Some years ago — on one of those sites that allow curious members of the public to ask questions about anything — someone (lost to the aether) asked me, “Do historians depict history accurately?” It’s a common sort of question that you get from the public when you’re a historian.

And my reply basically turned the question around…

What exactly is an accurate depiction of history? Is an accurate history one that leaves nothing out?

For the sake of argument, let me ask you, what is an accurate map? Is it a map that leaves nothing out? That would require a one to one scale. Is a topographical map more or less accurate than a demographic map or a map of national boundaries?

You see, historians, like cartographers, have to gather and sort information, decide what’s relevant and what’s not. And just as there is no one single accurate map, there is no one single history. Rather if you want the best mapping of an area you will collect a dozen maps. It’s the same with history. If you want the best, most accurate history, you have to read many historians’ works. Historians are not lone wolves, they are engaged in conversations and arguments with other historians and sociologists and anthropologists.

And rather than topography, some historians focus on women, others on military, others on peasants or on elites. Some of us focus on very, very short stretches of time, others on very very small geographies.

My own specialty is early 20th-century memory — but how the heck could I write an accurate history of memory?!! The answer is that it was really, really hard.

It’s hard also to write histories that include illiterate populations, because they can’t themselves write things down. And in fact, average everyday people were barely mentioned in most histories prior to the 1960s. Instead, the focus was on intellectuals and elites – history was kind of like a map New York, which only includes Manhattan, and even then, only the fancier blocks.
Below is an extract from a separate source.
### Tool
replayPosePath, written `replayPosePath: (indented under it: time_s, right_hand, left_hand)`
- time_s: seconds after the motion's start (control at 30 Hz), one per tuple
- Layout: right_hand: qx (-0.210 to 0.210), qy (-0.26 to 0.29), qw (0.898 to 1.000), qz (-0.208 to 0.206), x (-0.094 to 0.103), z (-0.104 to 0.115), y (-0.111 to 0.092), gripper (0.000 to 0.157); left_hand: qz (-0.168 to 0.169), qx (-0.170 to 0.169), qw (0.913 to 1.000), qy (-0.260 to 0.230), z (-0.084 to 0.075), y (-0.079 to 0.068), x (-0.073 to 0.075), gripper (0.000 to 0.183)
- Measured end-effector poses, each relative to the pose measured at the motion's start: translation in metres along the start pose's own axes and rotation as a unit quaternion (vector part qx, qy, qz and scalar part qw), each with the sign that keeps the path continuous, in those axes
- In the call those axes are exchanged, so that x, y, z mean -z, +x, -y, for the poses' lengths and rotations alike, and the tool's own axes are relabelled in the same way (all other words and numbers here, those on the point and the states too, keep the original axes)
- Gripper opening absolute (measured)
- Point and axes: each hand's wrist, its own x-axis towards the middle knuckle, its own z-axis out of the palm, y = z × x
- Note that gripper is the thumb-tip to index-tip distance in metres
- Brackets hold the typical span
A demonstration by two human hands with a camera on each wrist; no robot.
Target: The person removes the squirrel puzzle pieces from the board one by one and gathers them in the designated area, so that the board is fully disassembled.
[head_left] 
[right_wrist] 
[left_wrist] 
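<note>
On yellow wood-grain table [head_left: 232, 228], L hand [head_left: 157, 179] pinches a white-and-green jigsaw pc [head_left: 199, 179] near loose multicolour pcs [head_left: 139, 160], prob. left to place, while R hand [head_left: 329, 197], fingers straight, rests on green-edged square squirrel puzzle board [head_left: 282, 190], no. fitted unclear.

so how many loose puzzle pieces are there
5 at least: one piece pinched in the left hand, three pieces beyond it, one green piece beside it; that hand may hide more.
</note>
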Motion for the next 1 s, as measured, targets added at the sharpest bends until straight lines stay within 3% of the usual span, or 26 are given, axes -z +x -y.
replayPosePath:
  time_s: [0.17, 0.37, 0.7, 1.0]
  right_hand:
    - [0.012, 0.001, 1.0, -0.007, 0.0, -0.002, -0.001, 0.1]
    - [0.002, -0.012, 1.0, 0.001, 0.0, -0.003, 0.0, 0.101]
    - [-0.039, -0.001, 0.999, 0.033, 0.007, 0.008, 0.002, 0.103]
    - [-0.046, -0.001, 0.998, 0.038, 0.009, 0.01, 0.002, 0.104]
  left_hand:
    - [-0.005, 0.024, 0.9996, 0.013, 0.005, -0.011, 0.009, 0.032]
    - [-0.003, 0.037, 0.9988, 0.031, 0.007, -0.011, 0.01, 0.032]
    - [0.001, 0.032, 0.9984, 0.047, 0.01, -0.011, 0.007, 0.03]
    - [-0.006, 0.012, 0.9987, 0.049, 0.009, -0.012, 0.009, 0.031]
So, how does your average public high school classroom in America deal with this? You tell me. They tack up a Mercator projection. 

Biased? To borrow the current vernacular… Biased AF. It’s a projection that makes Africa look tiny, and the UK the center of the world. The earth is a roughly a sphere. There’s no particular reason why the map doesn’t center on China, or Antarctica. There are other, perhaps better, projections, but every map – like every depiction of the past – has a point of view, a bias if you like. Teaching an accurate history, or “just the facts” is an impossibility.  We make choices.

The question is who makes those choices for public schooling, whether we’re satisfied with a ‘Mercator’ style teaching of history, and how and how much of these rich conversations can or should be taught before college. Those questions can and should be a matter of civil public debate.

And who makes those choices? I’d say historians, but then, of course, I’m biased.